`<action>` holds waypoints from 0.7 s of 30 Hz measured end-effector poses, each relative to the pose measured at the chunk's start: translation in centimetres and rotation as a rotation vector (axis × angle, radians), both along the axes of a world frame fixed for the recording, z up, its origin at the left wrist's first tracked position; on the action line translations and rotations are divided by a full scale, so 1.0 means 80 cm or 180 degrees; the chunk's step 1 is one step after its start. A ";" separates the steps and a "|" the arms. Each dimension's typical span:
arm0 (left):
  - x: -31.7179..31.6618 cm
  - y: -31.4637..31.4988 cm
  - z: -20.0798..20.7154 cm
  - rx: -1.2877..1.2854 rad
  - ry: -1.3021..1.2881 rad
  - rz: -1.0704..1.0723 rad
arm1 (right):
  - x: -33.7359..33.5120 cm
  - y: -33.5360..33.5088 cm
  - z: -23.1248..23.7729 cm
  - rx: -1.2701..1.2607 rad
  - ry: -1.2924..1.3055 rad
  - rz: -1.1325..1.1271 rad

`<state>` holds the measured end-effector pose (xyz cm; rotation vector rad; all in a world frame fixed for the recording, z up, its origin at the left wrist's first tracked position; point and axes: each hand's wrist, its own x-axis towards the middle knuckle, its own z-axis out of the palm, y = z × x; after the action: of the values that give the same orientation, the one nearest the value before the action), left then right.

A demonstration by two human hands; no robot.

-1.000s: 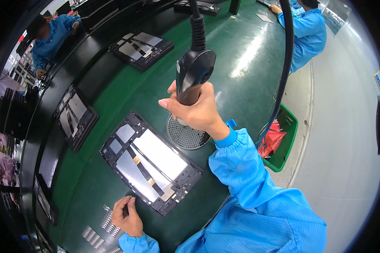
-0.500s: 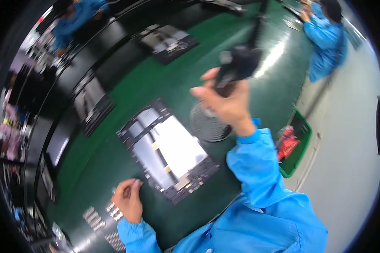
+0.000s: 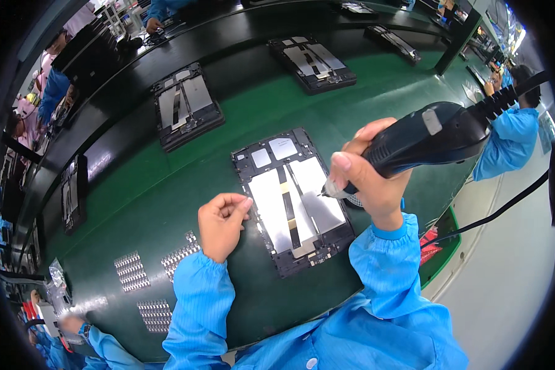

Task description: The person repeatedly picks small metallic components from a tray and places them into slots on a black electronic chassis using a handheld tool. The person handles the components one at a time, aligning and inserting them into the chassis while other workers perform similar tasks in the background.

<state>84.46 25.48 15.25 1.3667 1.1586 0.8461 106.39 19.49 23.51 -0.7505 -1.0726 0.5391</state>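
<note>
An opened flat electronic device like a tablet (image 3: 268, 213), with silver plates in a black frame, lies on the green table before me. My right hand (image 3: 379, 188) is wrapped round a black electric screwdriver (image 3: 428, 142) with a ribbed cord sleeve. Its tip points down and left, over the device's right side; whether it touches cannot be told. Beside the device's left edge, my left hand (image 3: 221, 227) has thumb and fingertips pinched together; anything between them is too small to name. A round grooved plate (image 3: 355, 200) is mostly hidden behind my right hand.
Strips of small metal parts (image 3: 131, 271) lie left of my left forearm. Similar devices (image 3: 187, 108) line the far side. At right hang a green bin (image 3: 453, 253) with red contents and a black cable (image 3: 499, 216). Co-workers' sleeves (image 3: 505, 142) show at right and lower left.
The screwdriver has swung down to the device, its tip now over the right side. My left hand has moved up and right to the device's left edge. My view has turned.
</note>
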 end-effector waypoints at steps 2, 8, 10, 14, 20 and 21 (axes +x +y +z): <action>0.005 0.011 0.000 0.0048 -0.0004 -0.0053 | -0.014 0.006 0.004 0.0081 0.0061 0.0223; 0.006 0.023 -0.008 -0.0079 -0.0134 -0.0257 | -0.056 0.026 0.014 -0.0143 -0.0146 0.0490; 0.002 0.028 0.001 -0.0321 -0.0230 -0.0433 | -0.072 0.034 0.014 -0.0284 0.0060 0.0617; 0.002 0.032 0.010 -0.0696 -0.0414 -0.0727 | -0.080 0.052 0.006 -0.0482 0.0031 0.0934; 0.014 0.033 0.017 -0.0702 -0.0155 -0.0805 | -0.076 0.067 -0.004 -0.0206 -0.0374 0.0790; 0.016 0.033 0.017 -0.0686 -0.0142 -0.0788 | -0.076 0.068 -0.005 -0.0304 -0.0348 0.0801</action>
<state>85.77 28.13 16.59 1.2745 0.9908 0.5551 100.27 24.96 23.10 -0.7392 -1.2589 0.7751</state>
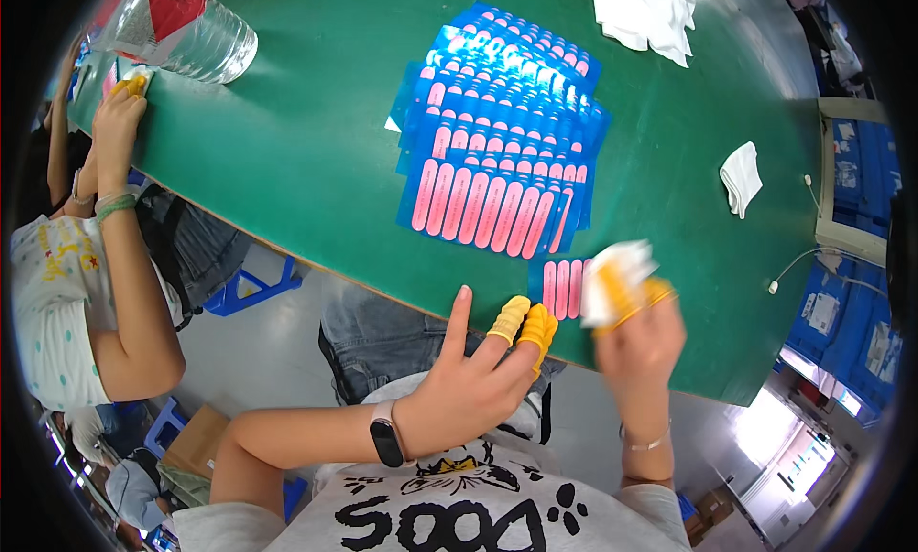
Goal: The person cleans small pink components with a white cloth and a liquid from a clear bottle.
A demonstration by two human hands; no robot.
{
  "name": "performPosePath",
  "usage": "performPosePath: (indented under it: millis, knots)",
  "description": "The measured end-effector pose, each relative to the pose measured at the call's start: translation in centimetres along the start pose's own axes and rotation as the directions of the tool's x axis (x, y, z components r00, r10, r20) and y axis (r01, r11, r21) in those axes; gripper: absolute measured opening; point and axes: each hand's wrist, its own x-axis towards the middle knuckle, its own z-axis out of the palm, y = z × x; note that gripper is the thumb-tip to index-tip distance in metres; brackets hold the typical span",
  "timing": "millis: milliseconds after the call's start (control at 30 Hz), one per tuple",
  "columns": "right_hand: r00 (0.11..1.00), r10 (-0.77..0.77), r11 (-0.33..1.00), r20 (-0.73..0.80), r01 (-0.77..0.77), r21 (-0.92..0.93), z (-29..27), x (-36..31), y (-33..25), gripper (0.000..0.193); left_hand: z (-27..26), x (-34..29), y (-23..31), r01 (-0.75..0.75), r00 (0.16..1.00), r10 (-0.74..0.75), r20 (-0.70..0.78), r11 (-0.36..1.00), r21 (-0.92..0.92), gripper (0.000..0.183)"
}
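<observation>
My right hand [643,340] grips a folded white cloth [612,282] in fingers covered by yellow finger cots. The cloth lies over the right part of a small blue sheet with pink rounded strips [562,289] at the near edge of the table; motion blurs it a little. My left hand [486,366] is open, its bare index finger stretched forward and yellow cots on other fingers. Those covered fingertips are at the lower left corner of the same sheet. Just beyond lies a spread, overlapping stack of blue sheets [507,136] with rows of pink strips.
The green table [316,160] bears a clear plastic bottle [206,41] at far left, white cloths [645,17] at the back and a small folded cloth [740,179] at right. Another person's hand [120,117] works at the left edge. Blue crates [851,303] stand at right.
</observation>
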Motion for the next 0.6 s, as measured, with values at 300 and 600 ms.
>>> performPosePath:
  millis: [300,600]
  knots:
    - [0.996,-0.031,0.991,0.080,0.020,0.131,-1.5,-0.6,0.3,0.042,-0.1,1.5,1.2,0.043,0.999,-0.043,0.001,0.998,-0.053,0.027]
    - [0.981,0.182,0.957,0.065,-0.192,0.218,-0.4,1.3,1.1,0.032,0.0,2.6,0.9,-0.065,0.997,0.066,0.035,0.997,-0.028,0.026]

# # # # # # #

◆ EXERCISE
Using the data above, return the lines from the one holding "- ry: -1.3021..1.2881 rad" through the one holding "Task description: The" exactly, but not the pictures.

◆ REPLY TO THE EXERCISE
  - ry: -1.3021..1.2881 rad
  - rz: -1.0704..1.0723 rad
arm1 (right):
  - x: -33.7359..33.5120 cm
  - y: -33.5360..33.5088 cm
  - z: -23.1248..23.7729 cm
  - rx: -1.2701..1.2607 rad
  - ry: -1.2924..1.3055 rad
  - rz: -1.1325..1.1271 rad

`<state>` holds the measured end-effector pose (xyz cm; rotation vector rad; all in a world frame fixed for the recording, z up, its origin at the left wrist's first tracked position; point and axes: each hand's wrist, its own x-axis towards the middle knuckle, its own z-axis out of the palm, y = z × x; after the action: of the values that give the same orientation, the one nearest the value before the action), left then right.

A demonstration by two human hands; no robot.

-1.000s: 
-0.500s: 
+0.000s: 

Task description: The person repeatedly picks small metallic components from a tray and places them into slots on a black electronic chassis using a handheld tool. The person handles the components one at a time, aligning and inserting them into the chassis while other workers perform similar tasks in the background.

The work on this exercise has been completed.